Was als spontanes Aufbegehren gegen einen willkürlichen Stadtherrn begann, hatte sich für die Kölner bereits nach wenigen Jahrzehnten gelohnt. Auf dem Weg zur freien, selbst verwalteten Stadt waren sie ein gutes Stück vorangekommen. Die Kinder und Enkel des geblendeten Kaufmannssohnes kamen bereits in den Genuss erster Formen der Selbstverwaltung und der persönlichen Freiheit. Die Macht des Erzbischofs war gezügelt, das Bündnis mit dem Königtum geschlossen, die kommunalen Gremien mit wachsenden Kompetenzen gegründet.
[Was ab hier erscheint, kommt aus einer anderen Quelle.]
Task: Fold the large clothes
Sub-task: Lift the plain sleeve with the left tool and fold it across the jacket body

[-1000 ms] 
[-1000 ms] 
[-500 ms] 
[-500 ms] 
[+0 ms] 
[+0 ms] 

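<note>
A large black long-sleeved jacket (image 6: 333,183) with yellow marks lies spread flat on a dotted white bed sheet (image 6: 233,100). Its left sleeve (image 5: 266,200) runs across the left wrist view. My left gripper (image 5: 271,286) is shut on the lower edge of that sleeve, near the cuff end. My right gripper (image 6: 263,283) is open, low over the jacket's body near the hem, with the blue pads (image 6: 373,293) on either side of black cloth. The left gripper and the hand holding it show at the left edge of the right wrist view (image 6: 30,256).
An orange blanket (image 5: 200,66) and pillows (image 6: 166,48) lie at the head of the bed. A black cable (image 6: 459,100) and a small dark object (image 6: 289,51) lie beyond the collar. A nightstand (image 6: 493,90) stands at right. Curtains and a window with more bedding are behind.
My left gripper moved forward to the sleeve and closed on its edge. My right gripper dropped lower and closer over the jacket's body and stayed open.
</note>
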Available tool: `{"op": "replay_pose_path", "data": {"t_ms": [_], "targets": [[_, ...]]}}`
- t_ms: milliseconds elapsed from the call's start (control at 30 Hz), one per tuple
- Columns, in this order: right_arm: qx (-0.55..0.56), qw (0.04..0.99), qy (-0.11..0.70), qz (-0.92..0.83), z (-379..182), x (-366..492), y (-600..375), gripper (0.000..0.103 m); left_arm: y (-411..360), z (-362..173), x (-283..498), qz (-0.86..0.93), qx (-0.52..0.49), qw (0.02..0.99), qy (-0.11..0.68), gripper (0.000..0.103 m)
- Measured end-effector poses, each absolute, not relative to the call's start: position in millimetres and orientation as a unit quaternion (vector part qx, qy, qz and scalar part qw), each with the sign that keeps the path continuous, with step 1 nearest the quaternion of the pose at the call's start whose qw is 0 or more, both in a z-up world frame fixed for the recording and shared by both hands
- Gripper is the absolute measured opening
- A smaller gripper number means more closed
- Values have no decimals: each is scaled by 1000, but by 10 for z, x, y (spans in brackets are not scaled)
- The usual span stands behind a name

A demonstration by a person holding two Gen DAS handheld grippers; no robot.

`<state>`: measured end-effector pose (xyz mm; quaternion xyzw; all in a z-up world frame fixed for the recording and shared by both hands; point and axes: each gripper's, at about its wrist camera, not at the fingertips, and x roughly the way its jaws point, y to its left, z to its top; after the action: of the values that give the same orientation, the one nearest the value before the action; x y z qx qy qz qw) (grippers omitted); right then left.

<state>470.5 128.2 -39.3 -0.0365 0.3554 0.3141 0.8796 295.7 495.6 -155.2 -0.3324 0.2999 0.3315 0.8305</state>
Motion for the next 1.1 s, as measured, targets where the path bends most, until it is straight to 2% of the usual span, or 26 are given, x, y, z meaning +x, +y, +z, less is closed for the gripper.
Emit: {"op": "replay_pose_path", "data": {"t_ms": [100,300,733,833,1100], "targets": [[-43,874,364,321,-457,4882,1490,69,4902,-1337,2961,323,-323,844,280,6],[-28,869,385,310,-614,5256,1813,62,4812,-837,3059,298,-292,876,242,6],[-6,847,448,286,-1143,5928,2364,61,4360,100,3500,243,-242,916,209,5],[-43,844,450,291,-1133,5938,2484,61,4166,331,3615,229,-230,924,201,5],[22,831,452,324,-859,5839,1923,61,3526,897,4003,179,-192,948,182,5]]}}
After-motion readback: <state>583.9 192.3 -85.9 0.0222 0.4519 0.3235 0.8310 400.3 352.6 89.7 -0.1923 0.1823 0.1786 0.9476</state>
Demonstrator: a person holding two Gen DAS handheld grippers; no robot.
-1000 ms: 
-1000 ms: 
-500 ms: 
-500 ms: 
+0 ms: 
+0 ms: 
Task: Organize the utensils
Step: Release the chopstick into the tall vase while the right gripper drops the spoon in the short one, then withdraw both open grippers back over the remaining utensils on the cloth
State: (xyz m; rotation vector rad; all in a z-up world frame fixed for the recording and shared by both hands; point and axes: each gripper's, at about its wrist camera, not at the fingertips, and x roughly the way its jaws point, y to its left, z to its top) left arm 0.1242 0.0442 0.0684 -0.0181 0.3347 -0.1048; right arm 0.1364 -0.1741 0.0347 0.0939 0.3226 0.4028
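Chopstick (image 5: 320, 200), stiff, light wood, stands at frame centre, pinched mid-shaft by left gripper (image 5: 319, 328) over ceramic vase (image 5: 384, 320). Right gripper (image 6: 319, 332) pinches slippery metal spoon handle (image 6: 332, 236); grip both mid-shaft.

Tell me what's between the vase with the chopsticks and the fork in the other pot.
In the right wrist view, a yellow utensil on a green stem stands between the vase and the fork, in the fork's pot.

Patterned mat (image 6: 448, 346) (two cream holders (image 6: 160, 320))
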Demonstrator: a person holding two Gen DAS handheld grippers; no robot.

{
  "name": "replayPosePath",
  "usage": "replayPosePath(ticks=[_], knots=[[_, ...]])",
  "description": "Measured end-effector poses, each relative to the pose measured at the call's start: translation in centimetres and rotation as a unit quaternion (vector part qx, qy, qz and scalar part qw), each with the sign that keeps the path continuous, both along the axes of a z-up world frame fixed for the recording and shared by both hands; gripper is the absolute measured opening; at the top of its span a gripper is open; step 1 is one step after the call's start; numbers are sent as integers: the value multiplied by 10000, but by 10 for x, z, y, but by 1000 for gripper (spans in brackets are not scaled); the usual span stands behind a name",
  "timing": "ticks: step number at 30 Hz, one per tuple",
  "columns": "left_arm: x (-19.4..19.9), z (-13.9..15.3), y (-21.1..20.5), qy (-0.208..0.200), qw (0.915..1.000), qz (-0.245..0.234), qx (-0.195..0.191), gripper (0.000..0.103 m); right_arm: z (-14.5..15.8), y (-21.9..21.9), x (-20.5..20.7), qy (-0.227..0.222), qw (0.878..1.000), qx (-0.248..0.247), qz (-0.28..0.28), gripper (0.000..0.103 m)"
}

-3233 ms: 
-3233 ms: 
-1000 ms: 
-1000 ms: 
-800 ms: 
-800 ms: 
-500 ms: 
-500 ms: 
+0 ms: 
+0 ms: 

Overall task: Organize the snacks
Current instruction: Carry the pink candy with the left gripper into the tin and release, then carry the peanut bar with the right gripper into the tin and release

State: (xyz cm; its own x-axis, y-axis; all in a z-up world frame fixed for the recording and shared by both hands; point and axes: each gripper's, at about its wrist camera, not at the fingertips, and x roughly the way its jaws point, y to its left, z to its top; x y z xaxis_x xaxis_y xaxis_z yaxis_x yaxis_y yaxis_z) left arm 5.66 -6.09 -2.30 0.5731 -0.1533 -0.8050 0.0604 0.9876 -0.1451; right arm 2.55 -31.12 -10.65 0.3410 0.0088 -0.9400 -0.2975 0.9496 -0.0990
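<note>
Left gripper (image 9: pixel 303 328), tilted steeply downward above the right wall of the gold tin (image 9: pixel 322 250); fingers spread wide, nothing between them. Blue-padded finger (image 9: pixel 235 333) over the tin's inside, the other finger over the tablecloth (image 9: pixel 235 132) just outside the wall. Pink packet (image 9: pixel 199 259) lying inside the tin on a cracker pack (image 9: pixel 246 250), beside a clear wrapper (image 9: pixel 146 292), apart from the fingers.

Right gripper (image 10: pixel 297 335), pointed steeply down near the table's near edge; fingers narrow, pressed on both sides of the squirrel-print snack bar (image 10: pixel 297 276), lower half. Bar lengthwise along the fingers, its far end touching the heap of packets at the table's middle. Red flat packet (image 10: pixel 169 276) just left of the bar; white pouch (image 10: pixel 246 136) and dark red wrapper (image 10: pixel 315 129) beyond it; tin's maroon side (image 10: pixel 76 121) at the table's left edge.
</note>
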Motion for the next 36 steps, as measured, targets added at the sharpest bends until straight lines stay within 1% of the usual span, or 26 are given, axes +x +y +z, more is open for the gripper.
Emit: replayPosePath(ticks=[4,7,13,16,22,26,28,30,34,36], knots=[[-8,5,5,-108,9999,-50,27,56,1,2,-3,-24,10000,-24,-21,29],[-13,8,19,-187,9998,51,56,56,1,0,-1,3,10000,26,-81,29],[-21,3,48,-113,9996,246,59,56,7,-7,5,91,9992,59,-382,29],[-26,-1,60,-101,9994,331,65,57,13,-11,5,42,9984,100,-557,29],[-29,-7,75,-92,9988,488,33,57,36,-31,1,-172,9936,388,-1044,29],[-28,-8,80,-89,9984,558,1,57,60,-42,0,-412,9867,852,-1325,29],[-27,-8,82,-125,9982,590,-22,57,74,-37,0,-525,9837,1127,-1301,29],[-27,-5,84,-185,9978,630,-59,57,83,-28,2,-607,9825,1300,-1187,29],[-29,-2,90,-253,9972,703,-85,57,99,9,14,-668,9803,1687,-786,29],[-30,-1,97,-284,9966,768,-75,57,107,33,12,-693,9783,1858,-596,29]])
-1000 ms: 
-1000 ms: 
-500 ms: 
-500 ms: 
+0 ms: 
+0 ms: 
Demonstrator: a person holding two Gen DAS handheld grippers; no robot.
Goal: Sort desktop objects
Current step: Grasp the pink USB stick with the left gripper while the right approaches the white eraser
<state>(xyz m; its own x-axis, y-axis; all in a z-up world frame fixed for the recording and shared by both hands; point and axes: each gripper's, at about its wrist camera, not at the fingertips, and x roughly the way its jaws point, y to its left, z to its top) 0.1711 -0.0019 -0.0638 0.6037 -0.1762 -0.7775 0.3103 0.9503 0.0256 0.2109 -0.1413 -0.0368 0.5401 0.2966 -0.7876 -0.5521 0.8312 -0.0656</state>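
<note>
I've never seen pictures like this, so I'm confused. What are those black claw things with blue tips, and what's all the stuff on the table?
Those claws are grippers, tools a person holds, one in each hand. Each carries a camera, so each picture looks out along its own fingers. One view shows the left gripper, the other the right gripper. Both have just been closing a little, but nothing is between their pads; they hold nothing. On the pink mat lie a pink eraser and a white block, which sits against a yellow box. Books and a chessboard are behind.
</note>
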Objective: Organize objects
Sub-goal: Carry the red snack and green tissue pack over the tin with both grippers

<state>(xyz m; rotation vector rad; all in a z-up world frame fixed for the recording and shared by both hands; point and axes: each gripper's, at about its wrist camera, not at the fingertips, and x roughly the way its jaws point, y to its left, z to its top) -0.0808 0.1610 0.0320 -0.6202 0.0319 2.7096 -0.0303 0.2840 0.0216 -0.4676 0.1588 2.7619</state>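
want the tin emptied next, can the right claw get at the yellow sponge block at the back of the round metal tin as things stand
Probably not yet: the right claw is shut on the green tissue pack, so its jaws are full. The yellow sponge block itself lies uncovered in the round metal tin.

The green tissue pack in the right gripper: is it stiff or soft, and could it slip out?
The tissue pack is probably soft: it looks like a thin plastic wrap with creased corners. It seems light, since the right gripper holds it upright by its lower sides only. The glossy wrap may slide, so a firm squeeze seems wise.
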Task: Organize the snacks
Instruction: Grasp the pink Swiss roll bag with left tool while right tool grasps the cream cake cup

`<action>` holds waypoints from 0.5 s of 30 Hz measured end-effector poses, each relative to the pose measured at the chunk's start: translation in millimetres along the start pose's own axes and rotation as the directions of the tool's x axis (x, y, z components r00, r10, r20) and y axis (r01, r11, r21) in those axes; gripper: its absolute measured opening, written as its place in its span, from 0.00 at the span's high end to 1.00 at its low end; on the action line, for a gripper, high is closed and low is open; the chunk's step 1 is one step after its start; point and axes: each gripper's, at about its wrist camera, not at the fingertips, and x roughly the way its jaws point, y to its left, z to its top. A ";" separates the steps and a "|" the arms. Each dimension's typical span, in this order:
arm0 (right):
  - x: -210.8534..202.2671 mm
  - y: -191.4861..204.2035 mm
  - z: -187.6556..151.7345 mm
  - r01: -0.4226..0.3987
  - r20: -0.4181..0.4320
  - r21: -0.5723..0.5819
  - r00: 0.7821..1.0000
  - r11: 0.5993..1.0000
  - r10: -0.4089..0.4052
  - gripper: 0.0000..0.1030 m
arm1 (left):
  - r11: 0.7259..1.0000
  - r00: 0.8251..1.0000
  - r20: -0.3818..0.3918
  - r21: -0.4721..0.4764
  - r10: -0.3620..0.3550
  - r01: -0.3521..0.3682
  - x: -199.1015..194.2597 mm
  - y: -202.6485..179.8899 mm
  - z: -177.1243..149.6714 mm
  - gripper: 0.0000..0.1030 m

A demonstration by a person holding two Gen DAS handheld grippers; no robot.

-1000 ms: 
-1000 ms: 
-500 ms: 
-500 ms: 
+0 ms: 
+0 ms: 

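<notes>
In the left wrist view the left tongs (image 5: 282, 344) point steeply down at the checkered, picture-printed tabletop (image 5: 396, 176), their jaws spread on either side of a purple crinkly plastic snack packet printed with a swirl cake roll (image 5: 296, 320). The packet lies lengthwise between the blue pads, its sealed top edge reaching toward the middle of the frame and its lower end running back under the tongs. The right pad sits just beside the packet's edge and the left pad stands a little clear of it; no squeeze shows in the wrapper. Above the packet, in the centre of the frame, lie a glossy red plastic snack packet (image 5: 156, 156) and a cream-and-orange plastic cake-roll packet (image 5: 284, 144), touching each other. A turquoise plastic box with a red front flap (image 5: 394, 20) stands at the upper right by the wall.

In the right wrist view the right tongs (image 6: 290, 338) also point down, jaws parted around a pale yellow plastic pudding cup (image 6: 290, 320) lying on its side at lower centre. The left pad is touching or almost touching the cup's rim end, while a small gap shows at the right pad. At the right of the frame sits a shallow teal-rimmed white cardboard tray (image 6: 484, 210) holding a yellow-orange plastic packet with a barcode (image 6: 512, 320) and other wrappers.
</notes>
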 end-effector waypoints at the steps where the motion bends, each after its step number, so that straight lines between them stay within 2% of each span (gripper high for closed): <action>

Ohne die Beteiligung der einflussreichen Schichten der Stadt – Schöffenkolleg, Richerzeche, Amtleutekollegien – lief nichts mehr in der Metropole am Rhein.
1179/80 begannen die Kölner wieder einmal eigenmächtig und ohne Einwilligung des Erzbischofs zu bauen. Die gewaltige, rund 7,5 Kilometer lange Stadtmauer, die sie in über 60-jähriger Bauzeit errichteten, verdoppelte nahezu das Stadtgebiet und holte Häusersiedlungen und Kirchen, die wie das Kloster Sankt Pantaleon oder die Stifte Sankt Severin und Sankt Gereon bislang vor der Stadt gelegen hatten, in den Schutz der Mauern. Das gewaltige Befestigungswerk mit seinen zwölf Torburgen, 52 Wehrtürmen und einer umschlossenen Fläche von 405 Hektar, von Kaiser Barbarossa 1180 in einer Urkunde ausdrücklich gebilligt, wurde zur größten Stadtmauer, die je eine deutsche Stadt umgab. Gleichzeitig war sie auch ein Symbol der Wehrhaftigkeit, der Uneinnehmbarkeit und der politischen Eigenständigkeit der Stadt, „ihr Schmuck und Stolz“, wie es die Barbarossa-Urkunde ausdrückte. Erstmals traten die Bürger in diesem Vertragstext als gleichberechtigte Partner neben Kaiser und Erzbischof auf. Erzbischof Philipp von Heinsberg stimmte dem Bau gegen Zahlung von 2000 Mark Silber zu – ein schwacher Trost, denn er hatte mit der Wehrhoheit eines seiner wichtigsten hoheitlichen Rechte in der Stadt endgültig verloren.